Duisburg. Diskussionen zu sozialer Gerechtigkeit und Armut

„In der Adventszeit geht es um die Besinnung auf die Familie, aber besonders auch auf soziale Gerechtigkeit“, erklärt Lukas Hirtz, Sprecher Die Linke in Homberg/Ruhrort/Baerl. „Ob Nikolaus oder Weihnachtsmann, diese Figuren symbolisieren die Hilfe für die Armen. Und das ist in Hochheide bitter nötig. Über 7% der Menschen in Hochheide, die älter als 65 Jahre sind, leben von der Mindestsicherung, das bedeutet in Armut oder an der Armutsgrenze.
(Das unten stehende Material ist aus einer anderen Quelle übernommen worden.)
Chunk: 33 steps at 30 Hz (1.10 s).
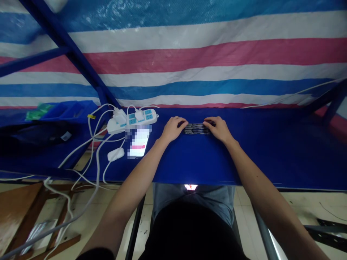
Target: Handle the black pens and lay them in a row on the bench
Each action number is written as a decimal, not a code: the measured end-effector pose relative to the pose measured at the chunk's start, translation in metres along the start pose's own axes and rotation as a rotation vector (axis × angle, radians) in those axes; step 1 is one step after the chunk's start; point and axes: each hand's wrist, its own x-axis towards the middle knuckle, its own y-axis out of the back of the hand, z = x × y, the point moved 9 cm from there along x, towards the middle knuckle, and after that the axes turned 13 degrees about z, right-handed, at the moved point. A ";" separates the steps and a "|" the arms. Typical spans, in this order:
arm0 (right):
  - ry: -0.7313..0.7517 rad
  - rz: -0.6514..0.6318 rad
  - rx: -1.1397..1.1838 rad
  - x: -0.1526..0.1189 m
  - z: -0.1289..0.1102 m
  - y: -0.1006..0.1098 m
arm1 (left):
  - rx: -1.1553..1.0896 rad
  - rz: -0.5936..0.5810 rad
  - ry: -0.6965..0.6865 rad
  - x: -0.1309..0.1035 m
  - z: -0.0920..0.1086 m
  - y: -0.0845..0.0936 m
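Several dark pens (pixel 197 129) lie side by side in a small stack on the blue table (pixel 195 159), pointing left to right. At their left end is my left hand (pixel 175 128), thumb and fingers curled together around the tips. My right hand (pixel 217 128) closes on the opposite end in the same way. Between the hands the middle of the pens shows; their ends are partly hidden by the fingers.
Left of my left hand are a white power strip (pixel 148 116) with plugs, a lit phone (pixel 138 142) and a white adapter (pixel 116 154). White cables hang over the table edge. Blue trays (pixel 73 110) and a dark bag (pixel 40 133) lie far left.
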 end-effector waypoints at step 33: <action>-0.086 -0.001 0.046 -0.012 -0.010 -0.032 | 0.104 -0.280 -0.180 -0.030 0.044 -0.048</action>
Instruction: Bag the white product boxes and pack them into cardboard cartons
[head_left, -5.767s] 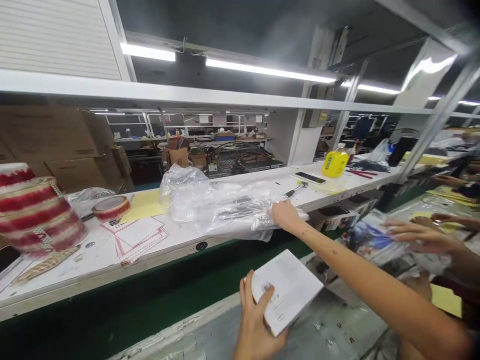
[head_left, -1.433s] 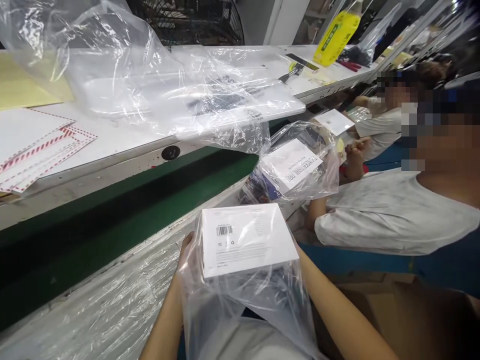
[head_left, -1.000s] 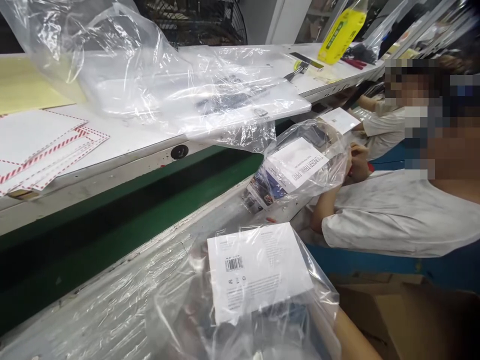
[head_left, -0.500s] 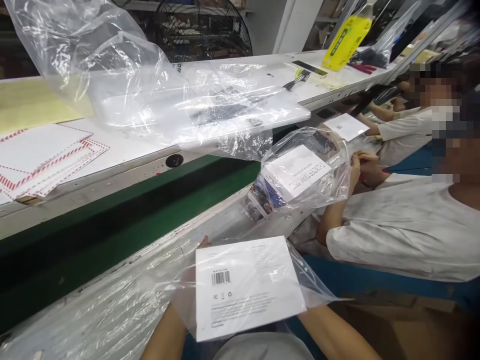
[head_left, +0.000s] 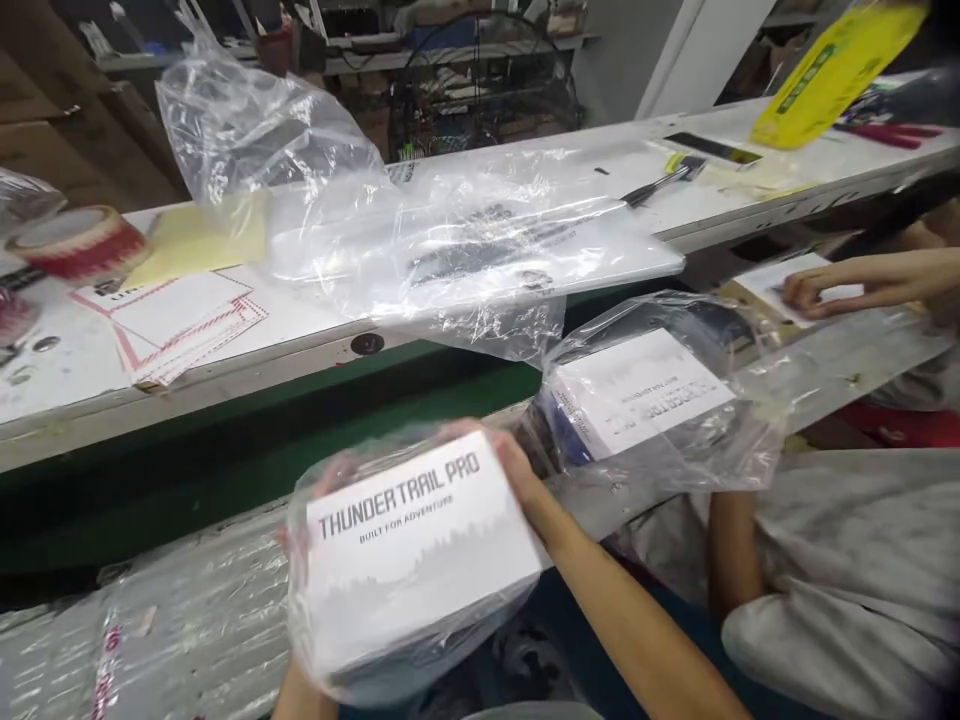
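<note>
A white box printed "THUNDER TRAIL PRO" (head_left: 420,550) sits inside a clear plastic bag (head_left: 360,690), tilted toward me above the ledge. Along its far right edge my right hand (head_left: 517,465) grips it, fingers curled over the top. My left hand (head_left: 330,478) holds the left side and far edge, partly hidden by the box and blurred through the plastic. Just beyond, on the right, a second boxed item (head_left: 645,390) lies in its own clear bag on the ledge.
Large clear plastic bags (head_left: 480,240) lie on the white shelf, beside red-bordered labels (head_left: 187,320) and a roll of red-and-white tape (head_left: 79,245). A yellow pouch (head_left: 836,75) is at back right. A co-worker's hand (head_left: 847,285) touches a white box (head_left: 780,283).
The box in my hands has turned from its barcode face to its title face, and the bag now wraps closer around it. A co-worker's hands no longer hold the second bag.
</note>
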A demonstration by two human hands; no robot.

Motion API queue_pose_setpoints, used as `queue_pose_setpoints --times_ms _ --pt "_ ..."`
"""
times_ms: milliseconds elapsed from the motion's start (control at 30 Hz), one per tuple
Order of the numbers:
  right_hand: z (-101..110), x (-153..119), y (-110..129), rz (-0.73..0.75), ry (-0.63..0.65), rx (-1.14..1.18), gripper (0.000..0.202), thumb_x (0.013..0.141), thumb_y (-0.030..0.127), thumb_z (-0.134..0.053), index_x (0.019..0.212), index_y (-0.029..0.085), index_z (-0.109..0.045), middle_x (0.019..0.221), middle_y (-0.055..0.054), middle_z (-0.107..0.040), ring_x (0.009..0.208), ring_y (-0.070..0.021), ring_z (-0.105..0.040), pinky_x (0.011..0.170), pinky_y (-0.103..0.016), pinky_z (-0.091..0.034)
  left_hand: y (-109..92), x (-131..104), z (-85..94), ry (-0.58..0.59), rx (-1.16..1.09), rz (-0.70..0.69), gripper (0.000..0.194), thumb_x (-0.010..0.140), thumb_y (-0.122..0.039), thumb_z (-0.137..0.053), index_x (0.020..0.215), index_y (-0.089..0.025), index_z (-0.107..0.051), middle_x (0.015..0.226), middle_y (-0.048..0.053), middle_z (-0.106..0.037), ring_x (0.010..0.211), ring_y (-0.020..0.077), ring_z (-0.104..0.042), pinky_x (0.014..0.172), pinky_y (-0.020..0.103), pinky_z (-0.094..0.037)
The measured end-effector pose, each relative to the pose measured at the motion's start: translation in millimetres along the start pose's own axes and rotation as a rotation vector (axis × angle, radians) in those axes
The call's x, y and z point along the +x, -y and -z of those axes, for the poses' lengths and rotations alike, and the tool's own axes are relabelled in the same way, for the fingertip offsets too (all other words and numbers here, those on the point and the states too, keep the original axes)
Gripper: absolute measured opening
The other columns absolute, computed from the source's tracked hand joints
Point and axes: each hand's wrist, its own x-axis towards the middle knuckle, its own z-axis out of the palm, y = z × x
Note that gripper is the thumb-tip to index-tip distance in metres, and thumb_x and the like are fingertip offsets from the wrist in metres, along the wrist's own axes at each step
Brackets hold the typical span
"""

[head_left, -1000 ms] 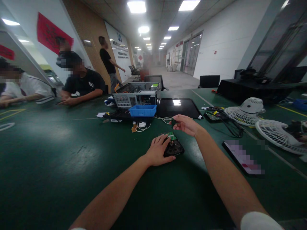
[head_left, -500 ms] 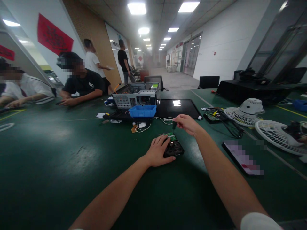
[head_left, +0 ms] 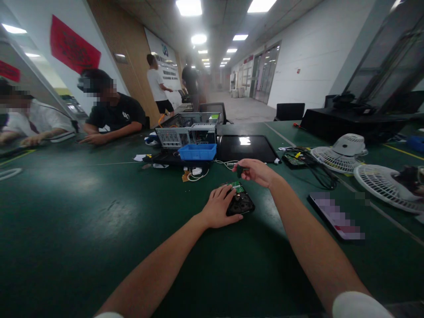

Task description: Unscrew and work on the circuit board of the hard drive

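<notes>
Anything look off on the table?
The open computer case shows its insides. On the right, one fan lies with no stand showing; the nearer fan has dark inner parts exposed. Tiny specks, too small to identify, lie on the table, left of the left hand. No spill visible.

The open device (head_left: pixel 241 205), a small, flat, black unit, lies on the green counter (head_left: pixel 132 247) just right of the centre of the frame and a little below it. Its inner side faces up: a green circuit board (head_left: pixel 239 187) with a pale strip across it fills the far end, and dark, uneven parts fill the near end. It sits slightly askew, its near right corner pointing to the lower right; the left hand (head_left: pixel 218 208) covers its left edge. Above its far end, the small dark green tool (head_left: pixel 240 171) is gripped in the fingers of the right hand (head_left: pixel 256 172), partly hidden; its tip cannot be made out.
</notes>
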Motion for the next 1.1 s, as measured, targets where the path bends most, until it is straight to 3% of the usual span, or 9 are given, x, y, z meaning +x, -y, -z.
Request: queue_pose_setpoints --times_ms 133,367,600,733,900,1100 --pt "2.0 1.0 -2.4 0.01 -0.015 0.082 0.018 0.083 0.032 -0.072 0.09 0.017 -0.068 0.1 -0.012 -0.075 0.063 -0.014 -0.063 0.052 -0.025 -0.048 0.0 0.5 -0.8 -0.002 -0.003 0.01 0.099 0.081 -0.077 -0.059 0.159 -0.026 -0.026 0.161 0.013 -0.028 0.148 0.0396 -0.023 0.119 0.058 -0.021" --pt "2.7 1.4 1.4 0.046 -0.111 -0.032 0.029 0.077 0.037 -0.08 0.099 0.021 -0.071 0.079 -0.001 -0.069 0.055 -0.0085 -0.053 0.045 -0.021 -0.036 0.4 0.1 0.4 0.014 0.004 0.01 0.1 0.082 -0.08 -0.055 0.16 -0.026 -0.022 0.163 0.013 -0.026 0.149 0.039 -0.022 0.119 0.057 -0.02" --pt "5.7 6.1 -3.0 0.102 -0.208 -0.097 0.024 0.071 0.035 -0.082 0.076 0.018 -0.066 0.064 0.001 -0.059 0.056 -0.0099 -0.05 0.049 -0.023 -0.038 0.1 -0.3 1.3 0.016 0.009 0.007 0.101 0.082 -0.082 -0.051 0.16 -0.024 -0.023 0.163 0.013 -0.025 0.149 0.0387 -0.021 0.12 0.057 -0.02" --pt "5.1 8.0 -4.5 0.09 -0.213 -0.113 0.023 0.073 0.034 -0.079 0.073 0.019 -0.061 0.058 0.002 -0.055 0.052 -0.0104 -0.049 0.045 -0.023 -0.034 0.5 0.1 1.2 0.021 0.013 0.005 0.101 0.082 -0.082 -0.052 0.16 -0.024 -0.023 0.163 0.013 -0.025 0.149 0.0386 -0.02 0.12 0.057 -0.02" --pt "2.5 6.0 -2.8 0.055 -0.153 -0.07 0.017 0.08 0.034 -0.071 0.083 0.017 -0.068 0.082 -0.006 -0.071 0.051 -0.0098 -0.051 0.04 -0.023 -0.031 0.8 0.6 -0.2 0.019 0.018 -0.001 0.102 0.082 -0.082 -0.051 0.16 -0.022 -0.025 0.163 0.015 -0.025 0.149 0.0392 -0.02 0.12 0.057 -0.02" --pt "2.1 2.1 1.4 0.024 -0.067 -0.053 0.023 0.086 0.031 -0.064 0.1 0.015 -0.075 0.101 -0.011 -0.075 0.054 -0.0092 -0.055 0.041 -0.021 -0.036 0.2 0.7 -1.9 0.016 0.032 0.008 0.101 0.082 -0.082 -0.052 0.16 -0.023 -0.024 0.162 0.014 -0.027 0.148 0.0394 -0.022 0.119 0.058 -0.021"
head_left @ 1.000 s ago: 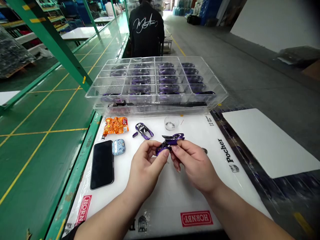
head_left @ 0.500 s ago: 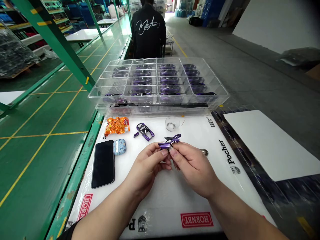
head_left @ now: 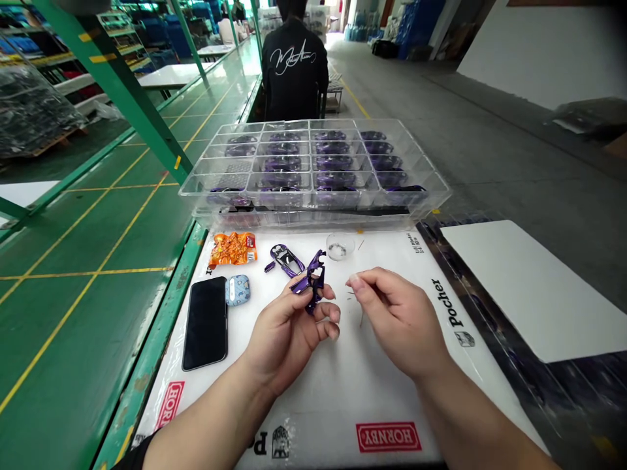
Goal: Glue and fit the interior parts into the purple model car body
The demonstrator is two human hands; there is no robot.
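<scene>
My left hand [head_left: 289,333] is closed around a purple car body part [head_left: 311,281], pinched between thumb and fingers and held upright above the white table. To its right, my right hand [head_left: 399,320] is closed, thumb and index fingertip pressed together; whatever may be between them is too small to make out. Behind my left hand, a purple and black car piece [head_left: 287,259] lies on the table with a small purple piece [head_left: 270,267] at its left. A small clear dish [head_left: 339,247] with tiny dark bits stands beyond the gap between my hands.
Across the table's far edge stands a clear compartment tray [head_left: 313,201] of purple car parts. An orange packet [head_left: 233,249], a phone [head_left: 206,323] and a blue case [head_left: 238,290] lie left. A white board [head_left: 533,287] is at right. A person [head_left: 294,65] sits ahead.
My hands have moved apart, my right hand to the right. The purple part is now in my left hand alone and turned upright. The whole view has shifted slightly.
</scene>
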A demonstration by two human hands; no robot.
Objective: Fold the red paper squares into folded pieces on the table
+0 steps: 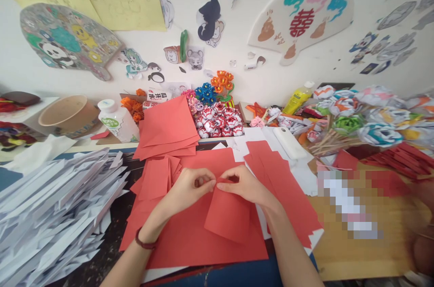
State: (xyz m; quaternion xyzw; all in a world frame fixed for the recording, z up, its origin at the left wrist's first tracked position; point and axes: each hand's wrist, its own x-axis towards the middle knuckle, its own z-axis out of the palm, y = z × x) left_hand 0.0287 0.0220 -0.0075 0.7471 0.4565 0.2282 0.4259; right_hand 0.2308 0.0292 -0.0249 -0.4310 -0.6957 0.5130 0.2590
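Note:
In front of me a piece of red paper (228,214) hangs from my fingertips, its lower part curving down over a larger red sheet (179,237). My right hand (242,183) pinches the paper's upper edge between thumb and fingers. With thumb and fingertips together, my left hand (198,183) meets that same edge at its upper left corner. The two hands' fingertips nearly touch. Beside my left hand lie smaller red rectangles (156,178) in a loose pile. To the right of my right hand, long red sheets (281,183) are fanned out.
Folded white paper strips (61,214) are heaped at left. Behind stand a red paper stack (169,124), a white bottle (117,119), red-and-white paper flowers (220,119) and a yellow bottle (298,98). Paper flowers on sticks (349,124) lie at right, near another person's blurred hand (423,205).

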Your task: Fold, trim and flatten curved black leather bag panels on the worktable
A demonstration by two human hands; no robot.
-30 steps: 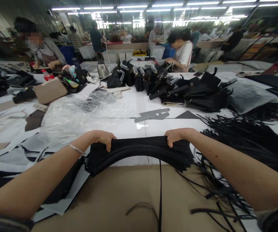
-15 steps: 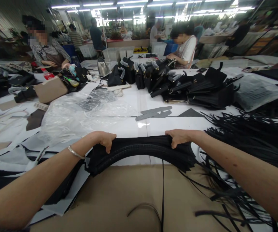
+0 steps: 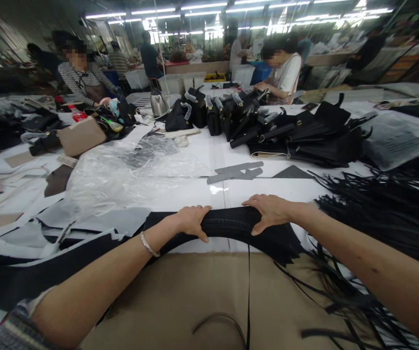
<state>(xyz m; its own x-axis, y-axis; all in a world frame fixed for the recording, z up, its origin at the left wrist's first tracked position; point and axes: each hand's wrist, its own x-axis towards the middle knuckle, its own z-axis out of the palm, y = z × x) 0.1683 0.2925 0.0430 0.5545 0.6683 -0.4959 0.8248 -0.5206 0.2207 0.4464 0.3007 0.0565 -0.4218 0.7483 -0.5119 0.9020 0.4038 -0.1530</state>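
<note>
A curved stack of black leather-like pieces lies across the near part of the white table, arching away from me. My left hand grips it left of centre, with the fingers over the far edge and the thumb on the near edge. Right of centre, my right hand grips the same stack, its thumb pressed to the near side. The hands are a short distance apart, and the stack shows between them. My left forearm covers part of the stack's left end.
Black strips pile up at the right. A clear plastic sheet, grey strips and several black bags lie beyond. A brown board is nearest me. A steel kettle stands farther back; co-workers are across the table.
My left hand has moved right along the stack, closer to my right hand. My right hand has spread its grip slightly and shifted little. The stack stays in place.
</note>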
Die Zahl der überschuldeten Menschen in Homberg und Hochheide ist in 7 Jahren um ein Fünftel, also um fast 3 Prozentpunkte auf knapp 17% gestiegen. Es ist wichtig, dass der Geist der Weihnacht sich nicht nur auf wenige Wochen im Jahr und nicht nur auf Spenden begrenzt, sondern dass wir eine grundlegende Wende in der Sozialpolitik bekommen.“

Deshalb kam der Weihnachtsmann an den Infostand der Linken, um nach Hirtz Auffassung mit „seiner moralischen Autorität, aber auch mit Süßigkeiten und warmen Getränke dafür zu werben, dass die Menschen wieder mehr aufeinander Acht geben und sich auch politisch einsetzen“.